(Problem to work on): Copy exactly the lines of the records below, and only those lines, beginning with the line that contains "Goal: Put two" and ending with the line that contains "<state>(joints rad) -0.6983".

(Source material):
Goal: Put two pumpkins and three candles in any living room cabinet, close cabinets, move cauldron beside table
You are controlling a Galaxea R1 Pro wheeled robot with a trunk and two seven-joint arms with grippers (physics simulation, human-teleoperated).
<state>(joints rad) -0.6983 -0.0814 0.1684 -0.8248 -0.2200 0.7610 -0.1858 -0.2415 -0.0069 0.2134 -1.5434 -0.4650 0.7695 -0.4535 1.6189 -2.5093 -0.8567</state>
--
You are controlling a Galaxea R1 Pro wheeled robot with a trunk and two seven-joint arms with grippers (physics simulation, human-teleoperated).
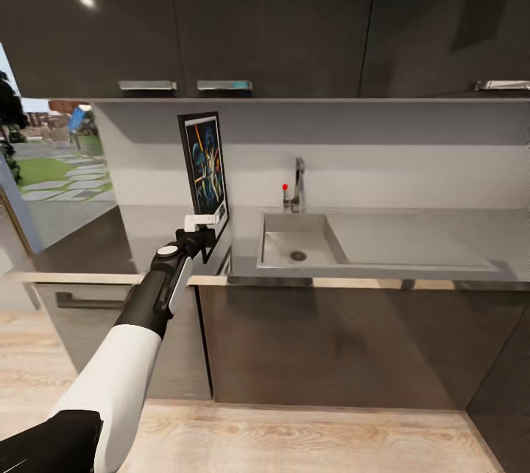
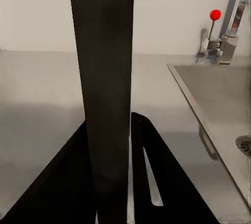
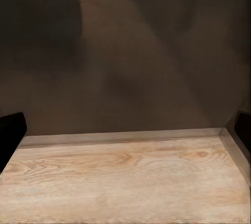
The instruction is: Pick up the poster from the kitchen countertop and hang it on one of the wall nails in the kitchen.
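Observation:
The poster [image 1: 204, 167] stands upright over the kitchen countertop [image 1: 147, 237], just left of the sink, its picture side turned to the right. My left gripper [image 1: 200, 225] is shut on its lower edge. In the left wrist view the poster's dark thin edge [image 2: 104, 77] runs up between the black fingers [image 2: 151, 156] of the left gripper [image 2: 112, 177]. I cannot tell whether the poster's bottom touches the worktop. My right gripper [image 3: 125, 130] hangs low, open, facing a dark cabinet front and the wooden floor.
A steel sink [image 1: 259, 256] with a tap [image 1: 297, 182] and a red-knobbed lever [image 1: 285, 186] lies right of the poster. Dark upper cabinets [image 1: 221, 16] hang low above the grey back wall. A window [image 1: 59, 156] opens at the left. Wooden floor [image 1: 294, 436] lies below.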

(Completed exercise):
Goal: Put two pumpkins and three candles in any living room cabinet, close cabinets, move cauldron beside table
You are controlling a Galaxea R1 Pro wheeled robot with a trunk and two seven-joint arms with grippers (physics simulation, human-teleoperated).
<state>(joints rad) -0.6983 -0.0814 0.1684 -0.8248 -0.2200 0.7610 -0.1858 -0.2415 -0.0069 0.2134 -1.5434 -0.4650 0.7695 -0.4535 1.6189 -2.5093 -0.8567</state>

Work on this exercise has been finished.